Work instruction: A single number is the answer: the count of lines in the listing below that contain "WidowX".

━━━ The data

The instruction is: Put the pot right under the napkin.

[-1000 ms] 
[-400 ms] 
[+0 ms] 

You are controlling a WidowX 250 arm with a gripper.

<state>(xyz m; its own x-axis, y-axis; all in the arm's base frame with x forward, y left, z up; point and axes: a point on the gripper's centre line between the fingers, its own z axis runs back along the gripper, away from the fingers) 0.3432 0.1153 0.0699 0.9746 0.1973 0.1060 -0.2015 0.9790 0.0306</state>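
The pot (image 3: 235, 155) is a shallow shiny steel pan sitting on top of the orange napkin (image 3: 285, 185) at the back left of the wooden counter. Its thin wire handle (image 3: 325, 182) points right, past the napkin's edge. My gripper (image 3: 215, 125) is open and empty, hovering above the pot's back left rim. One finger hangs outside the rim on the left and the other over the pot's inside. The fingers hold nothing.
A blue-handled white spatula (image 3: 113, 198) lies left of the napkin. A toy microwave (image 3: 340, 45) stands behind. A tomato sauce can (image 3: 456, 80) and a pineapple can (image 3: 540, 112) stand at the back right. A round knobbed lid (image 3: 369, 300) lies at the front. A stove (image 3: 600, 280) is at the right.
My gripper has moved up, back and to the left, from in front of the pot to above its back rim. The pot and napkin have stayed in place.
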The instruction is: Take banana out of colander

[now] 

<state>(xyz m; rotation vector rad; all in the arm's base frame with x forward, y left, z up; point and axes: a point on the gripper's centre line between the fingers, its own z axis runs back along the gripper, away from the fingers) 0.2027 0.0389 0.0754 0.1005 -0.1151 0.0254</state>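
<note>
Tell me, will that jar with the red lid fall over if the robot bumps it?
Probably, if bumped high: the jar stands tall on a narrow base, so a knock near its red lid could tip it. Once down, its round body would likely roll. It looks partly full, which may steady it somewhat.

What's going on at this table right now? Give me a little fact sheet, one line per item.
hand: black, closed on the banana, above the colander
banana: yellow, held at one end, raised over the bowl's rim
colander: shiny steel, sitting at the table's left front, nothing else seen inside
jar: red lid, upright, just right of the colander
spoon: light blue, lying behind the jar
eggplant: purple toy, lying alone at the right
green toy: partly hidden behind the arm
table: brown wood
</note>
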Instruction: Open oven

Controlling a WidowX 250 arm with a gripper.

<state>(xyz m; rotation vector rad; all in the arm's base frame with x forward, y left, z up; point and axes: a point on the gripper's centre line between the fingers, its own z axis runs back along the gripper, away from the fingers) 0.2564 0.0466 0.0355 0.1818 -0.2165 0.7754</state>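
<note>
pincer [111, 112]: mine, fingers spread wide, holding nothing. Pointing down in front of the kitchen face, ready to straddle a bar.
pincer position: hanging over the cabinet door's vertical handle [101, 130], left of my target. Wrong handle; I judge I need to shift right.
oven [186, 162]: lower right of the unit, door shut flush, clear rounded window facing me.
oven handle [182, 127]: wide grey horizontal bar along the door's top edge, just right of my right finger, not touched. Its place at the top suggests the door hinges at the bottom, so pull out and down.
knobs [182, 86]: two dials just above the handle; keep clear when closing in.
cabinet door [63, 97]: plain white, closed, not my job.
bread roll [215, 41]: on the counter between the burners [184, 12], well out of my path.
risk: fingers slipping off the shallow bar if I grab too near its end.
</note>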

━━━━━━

Answer box: 2